▶ YOUR INSTRUCTIONS: Copy out the full data exactly as given; pictures should not be included.

§ §

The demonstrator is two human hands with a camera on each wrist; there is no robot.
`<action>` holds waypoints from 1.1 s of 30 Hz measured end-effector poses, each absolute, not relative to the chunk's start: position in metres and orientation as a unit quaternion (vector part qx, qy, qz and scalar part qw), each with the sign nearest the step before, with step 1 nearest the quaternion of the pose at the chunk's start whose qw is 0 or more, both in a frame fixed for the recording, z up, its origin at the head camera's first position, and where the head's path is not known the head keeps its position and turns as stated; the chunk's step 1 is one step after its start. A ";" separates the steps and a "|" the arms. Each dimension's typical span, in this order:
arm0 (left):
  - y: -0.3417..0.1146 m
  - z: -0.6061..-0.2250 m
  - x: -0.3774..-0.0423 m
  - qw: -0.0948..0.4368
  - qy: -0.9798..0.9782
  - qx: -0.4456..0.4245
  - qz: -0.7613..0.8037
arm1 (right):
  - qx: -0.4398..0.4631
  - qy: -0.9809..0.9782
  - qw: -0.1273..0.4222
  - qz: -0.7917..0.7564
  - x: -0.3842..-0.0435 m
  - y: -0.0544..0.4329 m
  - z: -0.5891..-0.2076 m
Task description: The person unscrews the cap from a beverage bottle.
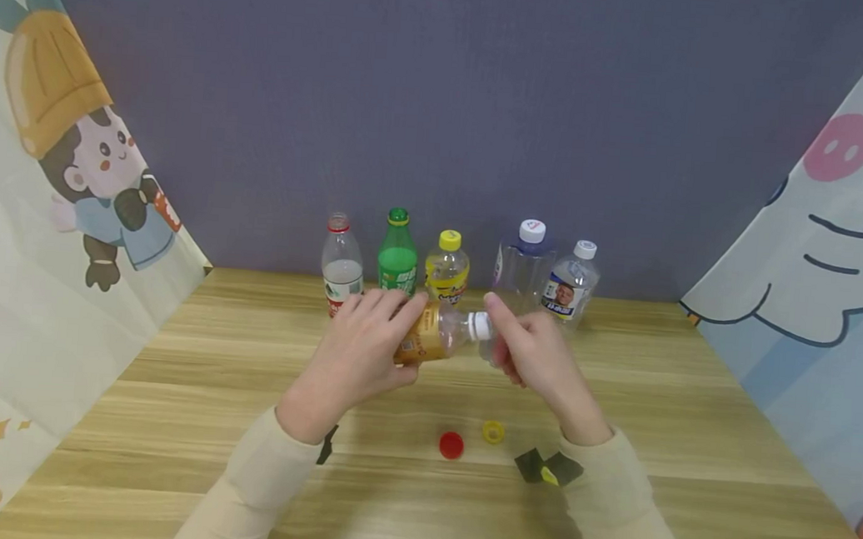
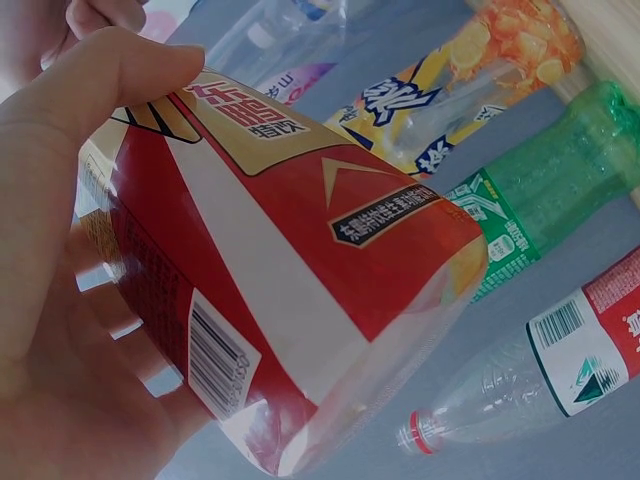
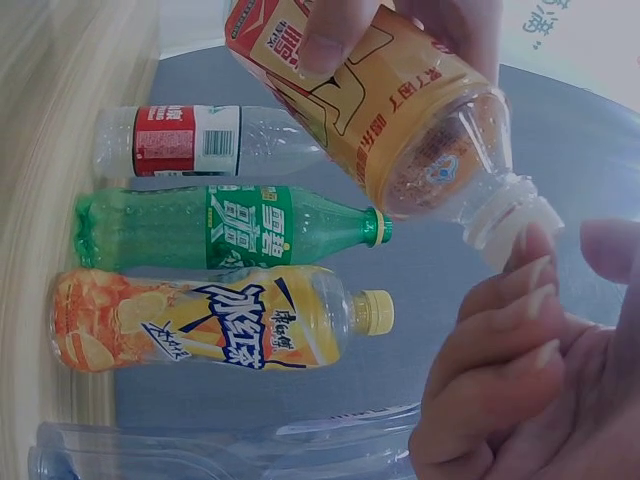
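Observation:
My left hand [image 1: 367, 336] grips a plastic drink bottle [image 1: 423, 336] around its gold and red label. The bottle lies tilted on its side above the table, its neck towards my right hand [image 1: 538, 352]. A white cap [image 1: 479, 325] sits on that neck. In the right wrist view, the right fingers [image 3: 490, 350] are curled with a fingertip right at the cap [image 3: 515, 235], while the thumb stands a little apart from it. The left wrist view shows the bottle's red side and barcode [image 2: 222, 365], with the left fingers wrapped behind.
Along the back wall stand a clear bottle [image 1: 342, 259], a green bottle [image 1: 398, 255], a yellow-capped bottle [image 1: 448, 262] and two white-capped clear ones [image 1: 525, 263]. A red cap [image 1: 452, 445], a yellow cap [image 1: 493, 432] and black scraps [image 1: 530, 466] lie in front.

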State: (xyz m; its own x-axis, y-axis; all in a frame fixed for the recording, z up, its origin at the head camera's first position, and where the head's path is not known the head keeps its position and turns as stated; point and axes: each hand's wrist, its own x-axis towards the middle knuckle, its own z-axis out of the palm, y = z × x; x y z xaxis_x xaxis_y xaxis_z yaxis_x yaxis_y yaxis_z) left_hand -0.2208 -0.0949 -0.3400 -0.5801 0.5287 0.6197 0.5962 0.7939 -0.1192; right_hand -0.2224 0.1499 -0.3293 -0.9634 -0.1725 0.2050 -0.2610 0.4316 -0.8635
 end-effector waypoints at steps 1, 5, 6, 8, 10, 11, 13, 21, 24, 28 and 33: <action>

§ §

▶ RESPONSE AREA:
The demonstrator is two human hands with a camera on each wrist; there is no robot.
`<action>` holds waypoints from 1.1 s of 30 Hz measured end-effector poses, each absolute, not relative to the chunk's start: position in metres and orientation as a unit quaternion (vector part qx, qy, qz and scalar part qw), each with the sign nearest the step before, with step 1 nearest the quaternion of the pose at the chunk's start whose qw is 0 or more, both in a frame fixed for the recording, z up, its origin at the head camera's first position, and where the head's path is not known the head keeps its position and turns as stated; the chunk's step 1 is one step after its start. A ";" separates the steps and a "|" the arms. Each dimension's typical span, in this order:
arm0 (left):
  - y: -0.3417..0.1146 m
  - z: -0.6061..-0.2250 m
  - x: -0.3774..-0.0423 m
  - qw: -0.0948..0.4368
  - qy: -0.9798..0.9782
  - qx: -0.4456..0.4245
  - qz: -0.7613..0.8037
arm1 (right):
  - qx: -0.4398..0.4631
  - qy: -0.9809..0.9782
  - qw: -0.1273..0.4222
  - qz: -0.7917..0.7564
  - x: -0.3842..-0.0435 m
  - y: -0.0544..0.4329 m
  - z: -0.5891..-0.2076 m
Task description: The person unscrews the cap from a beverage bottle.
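Observation:
My left hand [image 1: 367, 336] grips a plastic drink bottle [image 1: 423, 336] around its gold and red label. The bottle lies tilted on its side above the table, its neck towards my right hand [image 1: 538, 352]. A white cap [image 1: 479, 325] sits on that neck. In the right wrist view, the right fingers [image 3: 490, 350] are curled with a fingertip right at the cap [image 3: 515, 235], while the thumb stands a little apart from it. The left wrist view shows the bottle's red side and barcode [image 2: 222, 365], with the left fingers wrapped behind.
Along the back wall stand a clear bottle [image 1: 342, 259], a green bottle [image 1: 398, 255], a yellow-capped bottle [image 1: 448, 262] and two white-capped clear ones [image 1: 525, 263]. A red cap [image 1: 452, 445], a yellow cap [image 1: 493, 432] and black scraps [image 1: 530, 466] lie in front.
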
State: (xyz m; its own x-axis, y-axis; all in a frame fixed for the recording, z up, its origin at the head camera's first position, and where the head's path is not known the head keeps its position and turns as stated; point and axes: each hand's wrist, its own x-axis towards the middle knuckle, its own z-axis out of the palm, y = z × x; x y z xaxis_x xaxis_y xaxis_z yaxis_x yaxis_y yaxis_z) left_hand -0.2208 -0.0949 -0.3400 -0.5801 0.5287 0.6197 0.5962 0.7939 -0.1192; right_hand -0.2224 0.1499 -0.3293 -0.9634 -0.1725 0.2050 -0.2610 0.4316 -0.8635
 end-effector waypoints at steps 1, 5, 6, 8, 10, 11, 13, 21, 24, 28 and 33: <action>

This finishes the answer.